Wireless router problem

I have a Cisco wireless router. It works great with 1 PC attached but when I try to attach as #2 it takes a few minutes to attach. Also when I can’t attach as #2 the PC that is wired directly to the router also has problems for a few minutes. This is not a big problem but I was wondering if this is normal or is there an easy fix?

Direct connect PC runs Linux, the 2 laptops run Windows XP and Windows 7.

I’m having some issues parsing that, but I’m guessing you’re having an IP problem. The quick solution would be to make sure all three devices (both computers and the router) are set to handle all internal IP issues with DHCP and then reboot everything.
If that doesn’t help, I’d manually assign the IP addresses.

Was it working before? If so, try changing the wireless channel on the router. Sometimes that’s all it takes, as more and more people get routers I find myself having to do that from time to time.

I think it has always had this problem. It’s mostly annoying to us rather than a big issue.

I’m going to guess it’s either an IP or a Channel issue. If it’s always been like this, it’s more then just needing to be reset. Working on the assumption that all your settings are correctly set (for DHCP), my first suggestion would be to log into your router and in the wireless setting section change the channel. Just randomly pick something else. That’s all you need to do. All your devices will make their changes on their own.
If that doesn’t do it, the next option would be to manually assign IP address. It’s not difficult at all, but it’s more then I’d like to type out if I don’t need to.

The third possibility is the router itself. Cisco bought Linksys. I’ve owned a lot of Linksys equipment over the years and it’s mostly been crap (I don’t know why I kept buying it). I finally starting going for other brands over the past few years and have been having much better results. If Cisco simply put their name on on the Linksys equipment and didn’t actually update the circuity, that could very well be the problem.
BTW, have you tried updating the firmware?

no I have not made any changes, I was a bit worried I could make things worse. It does say Linksys and Cisco on it.

I have a Belkin Router. I have a bunch of both hardwired and wireless devices, mostly Linux, but Mac, Windows, and whatever the VOIP box runs. Usually everything works fine. If I have trouble, often it is coming up after a power down. Months without problems, than months with constant problems. I think it may be as simple as a bad connection between the cable modem and the router.

I’ve got Linksys in my home network, and I’m also the “computer guy” for a friend who owns a motel (that is, he has a problem, I go fix it, motel guest has trouble connecting, I go make it work), who also has Linksys, and the equipment itself has never been a problem. Why people hating on Linksys?:confused:

What Joey said about updating firmware is a good idea. Go to their website and you can find instructions for doing so.

Over the years, I’ve had, I’d guess maybe 15 Linksys Routers/Hubs/Switches. IME, the routers seem to fail after a few years. YMMV, but that’s been my problem with them.

If you’ve never worked with a router, before updating the firmware, I’ll go back to what I said before, try changing the wireless channel.
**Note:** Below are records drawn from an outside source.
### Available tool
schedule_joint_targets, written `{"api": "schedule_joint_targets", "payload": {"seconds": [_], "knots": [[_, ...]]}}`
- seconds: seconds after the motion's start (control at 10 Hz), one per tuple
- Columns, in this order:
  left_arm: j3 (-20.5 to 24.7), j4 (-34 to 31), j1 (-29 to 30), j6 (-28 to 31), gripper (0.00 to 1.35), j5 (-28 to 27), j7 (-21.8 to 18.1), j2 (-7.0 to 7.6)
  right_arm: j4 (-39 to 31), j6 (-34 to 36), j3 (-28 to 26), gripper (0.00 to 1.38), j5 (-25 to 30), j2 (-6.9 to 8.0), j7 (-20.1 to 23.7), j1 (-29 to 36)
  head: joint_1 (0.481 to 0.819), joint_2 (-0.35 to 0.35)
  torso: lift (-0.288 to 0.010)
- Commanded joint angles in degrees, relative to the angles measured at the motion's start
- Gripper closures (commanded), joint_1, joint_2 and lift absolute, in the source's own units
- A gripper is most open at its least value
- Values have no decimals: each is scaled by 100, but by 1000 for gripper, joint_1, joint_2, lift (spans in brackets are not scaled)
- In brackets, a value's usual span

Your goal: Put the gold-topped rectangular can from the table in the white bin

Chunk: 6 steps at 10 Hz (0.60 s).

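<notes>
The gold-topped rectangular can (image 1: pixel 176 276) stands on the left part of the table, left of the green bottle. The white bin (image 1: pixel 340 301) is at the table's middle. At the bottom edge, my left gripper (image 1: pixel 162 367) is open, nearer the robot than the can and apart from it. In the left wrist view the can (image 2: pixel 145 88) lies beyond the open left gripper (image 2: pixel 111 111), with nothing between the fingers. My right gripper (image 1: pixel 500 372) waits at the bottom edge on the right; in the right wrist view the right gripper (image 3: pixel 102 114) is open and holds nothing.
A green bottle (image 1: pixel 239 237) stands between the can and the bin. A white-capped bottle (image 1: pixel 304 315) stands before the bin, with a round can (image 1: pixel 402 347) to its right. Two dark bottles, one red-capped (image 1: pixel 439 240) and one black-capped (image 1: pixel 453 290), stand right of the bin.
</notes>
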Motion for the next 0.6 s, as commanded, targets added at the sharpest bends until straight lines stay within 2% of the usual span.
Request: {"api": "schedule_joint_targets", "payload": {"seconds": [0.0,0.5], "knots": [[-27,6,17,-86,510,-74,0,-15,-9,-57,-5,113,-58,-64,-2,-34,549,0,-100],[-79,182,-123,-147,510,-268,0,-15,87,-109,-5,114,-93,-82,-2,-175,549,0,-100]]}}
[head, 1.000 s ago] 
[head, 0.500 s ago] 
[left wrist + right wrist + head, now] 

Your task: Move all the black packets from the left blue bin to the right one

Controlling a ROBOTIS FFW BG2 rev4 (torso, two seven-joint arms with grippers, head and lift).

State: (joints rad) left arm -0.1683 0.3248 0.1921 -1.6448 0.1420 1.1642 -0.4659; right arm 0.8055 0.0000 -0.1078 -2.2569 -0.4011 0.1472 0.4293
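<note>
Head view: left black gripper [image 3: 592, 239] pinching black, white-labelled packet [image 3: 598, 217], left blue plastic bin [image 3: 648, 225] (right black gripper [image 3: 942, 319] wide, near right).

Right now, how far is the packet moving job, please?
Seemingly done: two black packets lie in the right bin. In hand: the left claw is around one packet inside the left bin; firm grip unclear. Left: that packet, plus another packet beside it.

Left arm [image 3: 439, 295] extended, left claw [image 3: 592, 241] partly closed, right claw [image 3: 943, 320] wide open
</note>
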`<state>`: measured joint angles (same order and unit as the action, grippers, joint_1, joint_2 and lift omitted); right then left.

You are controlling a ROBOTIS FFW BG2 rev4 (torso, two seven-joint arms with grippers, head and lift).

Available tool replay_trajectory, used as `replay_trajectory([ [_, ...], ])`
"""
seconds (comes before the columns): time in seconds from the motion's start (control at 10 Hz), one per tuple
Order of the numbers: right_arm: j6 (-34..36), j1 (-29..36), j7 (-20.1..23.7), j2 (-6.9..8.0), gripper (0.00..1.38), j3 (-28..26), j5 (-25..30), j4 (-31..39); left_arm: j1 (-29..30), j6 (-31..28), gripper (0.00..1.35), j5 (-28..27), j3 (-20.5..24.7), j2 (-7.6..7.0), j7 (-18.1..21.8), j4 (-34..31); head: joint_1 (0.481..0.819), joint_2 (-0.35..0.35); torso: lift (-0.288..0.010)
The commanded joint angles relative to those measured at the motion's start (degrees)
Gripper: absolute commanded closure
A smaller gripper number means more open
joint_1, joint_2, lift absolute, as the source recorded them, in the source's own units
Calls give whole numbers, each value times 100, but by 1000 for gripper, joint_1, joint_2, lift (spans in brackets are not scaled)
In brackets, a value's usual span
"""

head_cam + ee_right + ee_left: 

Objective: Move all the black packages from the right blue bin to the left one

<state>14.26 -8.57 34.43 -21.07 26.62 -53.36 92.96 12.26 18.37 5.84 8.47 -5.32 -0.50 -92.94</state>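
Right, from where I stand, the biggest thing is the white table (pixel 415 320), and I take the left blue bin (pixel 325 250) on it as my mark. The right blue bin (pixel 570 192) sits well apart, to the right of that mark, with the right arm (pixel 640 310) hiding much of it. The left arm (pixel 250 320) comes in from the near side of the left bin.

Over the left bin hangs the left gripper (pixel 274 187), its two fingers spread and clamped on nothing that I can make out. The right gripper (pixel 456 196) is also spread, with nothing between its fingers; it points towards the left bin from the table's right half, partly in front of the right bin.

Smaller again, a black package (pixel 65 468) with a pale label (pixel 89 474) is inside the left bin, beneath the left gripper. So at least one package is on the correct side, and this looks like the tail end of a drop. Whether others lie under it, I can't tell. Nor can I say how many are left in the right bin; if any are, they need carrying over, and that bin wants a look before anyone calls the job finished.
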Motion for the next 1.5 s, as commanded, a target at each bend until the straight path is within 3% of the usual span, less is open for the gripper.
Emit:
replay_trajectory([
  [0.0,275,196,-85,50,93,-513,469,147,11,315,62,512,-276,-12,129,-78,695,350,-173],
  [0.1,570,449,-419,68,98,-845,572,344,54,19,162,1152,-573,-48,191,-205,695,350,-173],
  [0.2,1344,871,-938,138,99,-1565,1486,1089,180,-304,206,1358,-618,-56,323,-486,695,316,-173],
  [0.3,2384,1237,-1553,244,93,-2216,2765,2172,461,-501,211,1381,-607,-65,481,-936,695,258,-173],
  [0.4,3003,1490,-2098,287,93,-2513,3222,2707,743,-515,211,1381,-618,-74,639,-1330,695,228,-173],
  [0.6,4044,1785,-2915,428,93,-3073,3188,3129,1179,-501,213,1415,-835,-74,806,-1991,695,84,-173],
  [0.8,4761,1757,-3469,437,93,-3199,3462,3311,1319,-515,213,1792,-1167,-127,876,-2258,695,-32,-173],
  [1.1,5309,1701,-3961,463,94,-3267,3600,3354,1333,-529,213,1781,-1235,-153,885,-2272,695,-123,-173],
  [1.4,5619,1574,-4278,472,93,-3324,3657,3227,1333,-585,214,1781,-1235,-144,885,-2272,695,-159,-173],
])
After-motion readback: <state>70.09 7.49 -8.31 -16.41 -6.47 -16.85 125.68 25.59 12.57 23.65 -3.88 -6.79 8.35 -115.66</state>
It’s the easiest thing you can do and has tends to fix a lot of wireless problems. Especially as more and more people of wireless routers. Virtually nothing can go wrong doing this. Even if it doesn’t help, it won’t hurt anything…promise.
Updating the firmware isn’t that hard, but it can be a bit tricky, making sure you have the correct firmware package, downloading, extracting, updating etc… Again, not that hard, but if you’ve never worked with a router, I’d rather see you change the channel first.
After those, then we can try going from DHCP to static IP. Again, not hard, but it’ll require making changes on all three devices. As well as changing the default settings on any new wireless devices you intend to connect to this router. I much prefer static IP since it tends to be more stable, but it adds another layer of work to setting things up (including anything wired).